## RECORDED DATA

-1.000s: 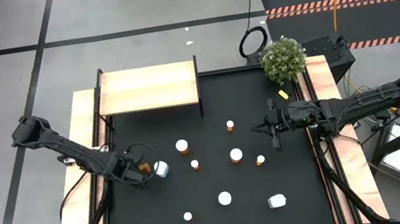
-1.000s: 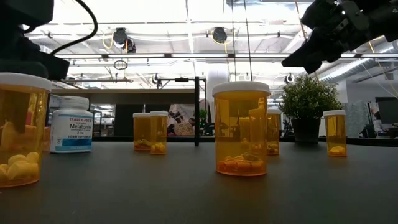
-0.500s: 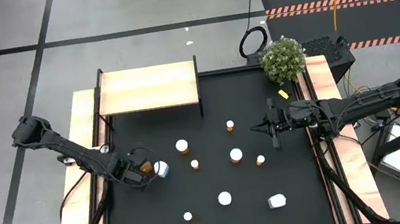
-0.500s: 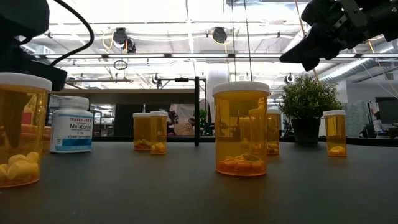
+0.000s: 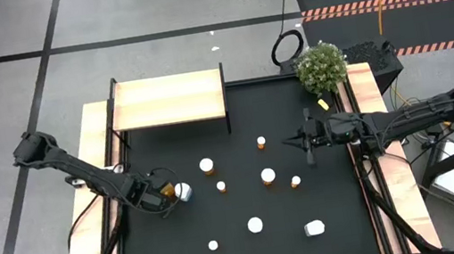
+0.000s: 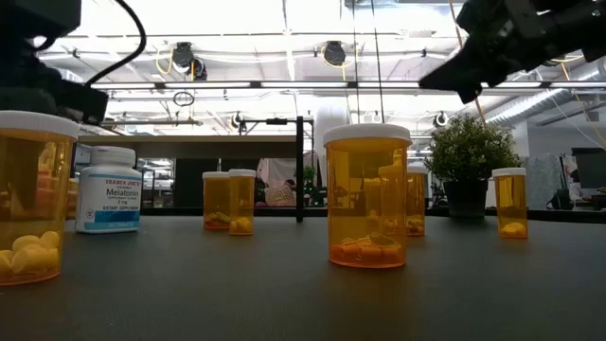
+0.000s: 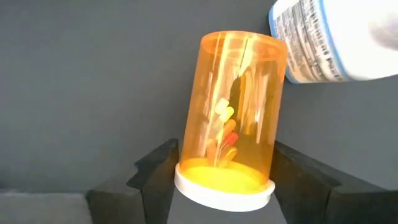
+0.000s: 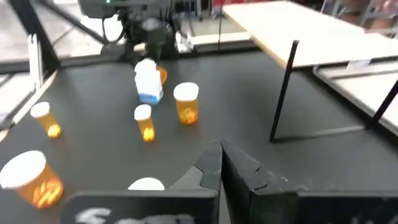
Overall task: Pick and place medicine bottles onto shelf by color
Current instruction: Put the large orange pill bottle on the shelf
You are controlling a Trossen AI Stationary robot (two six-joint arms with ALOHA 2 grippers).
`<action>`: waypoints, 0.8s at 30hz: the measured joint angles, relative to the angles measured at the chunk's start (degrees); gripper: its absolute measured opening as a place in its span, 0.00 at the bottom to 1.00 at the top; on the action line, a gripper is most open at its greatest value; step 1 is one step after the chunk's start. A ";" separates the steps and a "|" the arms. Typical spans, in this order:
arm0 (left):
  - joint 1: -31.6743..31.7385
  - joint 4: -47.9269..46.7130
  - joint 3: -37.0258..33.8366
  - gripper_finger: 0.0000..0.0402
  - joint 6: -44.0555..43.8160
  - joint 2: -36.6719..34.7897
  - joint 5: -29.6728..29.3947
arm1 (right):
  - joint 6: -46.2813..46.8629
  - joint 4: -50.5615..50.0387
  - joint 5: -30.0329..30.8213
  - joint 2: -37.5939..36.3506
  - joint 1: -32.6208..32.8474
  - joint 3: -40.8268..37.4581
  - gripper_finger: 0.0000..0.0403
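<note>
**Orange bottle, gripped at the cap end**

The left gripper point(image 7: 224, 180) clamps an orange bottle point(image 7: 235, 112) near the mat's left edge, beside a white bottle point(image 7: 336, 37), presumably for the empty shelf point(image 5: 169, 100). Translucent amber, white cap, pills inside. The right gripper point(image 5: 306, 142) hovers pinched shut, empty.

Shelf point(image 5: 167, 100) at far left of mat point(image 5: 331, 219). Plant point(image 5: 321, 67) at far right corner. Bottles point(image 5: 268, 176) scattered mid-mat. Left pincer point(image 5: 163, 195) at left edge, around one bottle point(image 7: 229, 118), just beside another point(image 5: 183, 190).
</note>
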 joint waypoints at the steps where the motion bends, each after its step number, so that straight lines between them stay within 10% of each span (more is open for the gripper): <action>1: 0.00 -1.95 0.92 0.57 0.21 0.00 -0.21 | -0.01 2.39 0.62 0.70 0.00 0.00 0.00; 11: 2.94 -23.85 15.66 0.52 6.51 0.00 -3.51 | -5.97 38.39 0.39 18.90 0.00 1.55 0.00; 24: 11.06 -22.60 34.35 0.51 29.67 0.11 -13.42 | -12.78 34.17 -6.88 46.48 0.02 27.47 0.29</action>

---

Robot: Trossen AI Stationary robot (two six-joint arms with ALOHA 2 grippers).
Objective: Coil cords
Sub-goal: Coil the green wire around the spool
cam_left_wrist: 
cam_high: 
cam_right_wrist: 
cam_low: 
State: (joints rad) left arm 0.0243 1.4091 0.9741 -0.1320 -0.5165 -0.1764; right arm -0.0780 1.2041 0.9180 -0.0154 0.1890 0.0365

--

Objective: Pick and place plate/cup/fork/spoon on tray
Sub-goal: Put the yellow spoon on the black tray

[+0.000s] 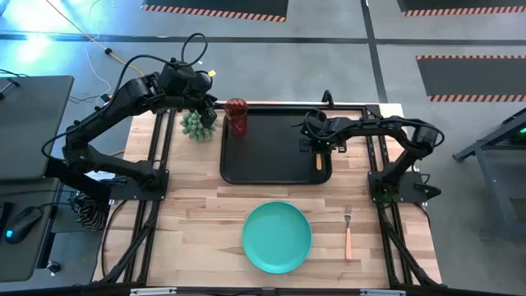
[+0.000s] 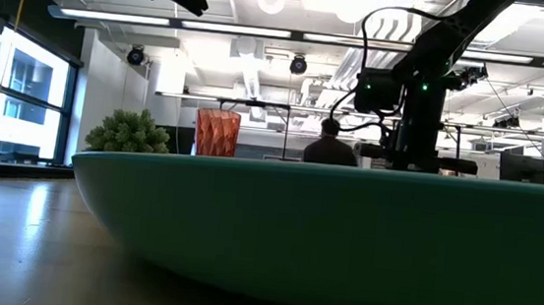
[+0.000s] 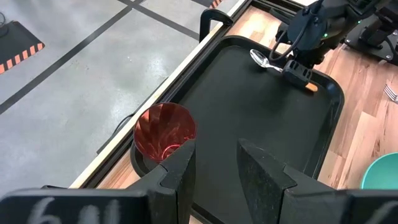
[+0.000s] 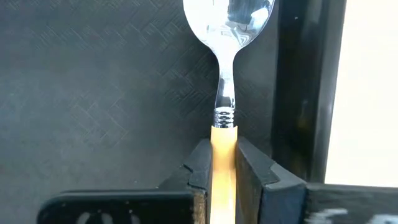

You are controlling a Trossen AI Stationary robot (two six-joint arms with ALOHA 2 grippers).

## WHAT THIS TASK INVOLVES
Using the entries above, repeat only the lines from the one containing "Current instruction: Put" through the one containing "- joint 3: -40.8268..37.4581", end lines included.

## TASK SOLUTION
Current instruction: Put the large orange pill bottle on the shelf
You are controlling a Trossen AI Stationary robot (two six-joint arms with ALOHA 2 grippers).
`<action>`: waypoints, 0.8s at 30hz: the measured joint angles, relative to the angles measured at the chunk's start (degrees); gripper: its absolute measured opening as a place in its span, 0.00 at the bottom to 1.00 at the top; on the action line, a gripper is most open at its greatest value; step 1 is one step after the chunk's start. A ";" separates the steps and a "|" the arms. Typical spans, in this order:
arm0 (left):
  - joint 1: -31.6743..31.7385
  - joint 4: -47.9269..46.7130
  - joint 3: -37.0258..33.8366
  - gripper_finger: 0.0000..0.0402
  - joint 6: -44.0555..43.8160
  - joint 2: -36.6719..34.7897
  - joint 5: -29.6728..29.3947
arm1 (right):
  - joint 6: -46.2813..46.8629
  - joint 4: -50.5615..50.0387
  - joint 5: -30.0329..30.8213
  - joint 2: -37.5939..36.3506
  - joint 1: -32.6208..32.8474
  - joint 3: -40.8268..37.4581

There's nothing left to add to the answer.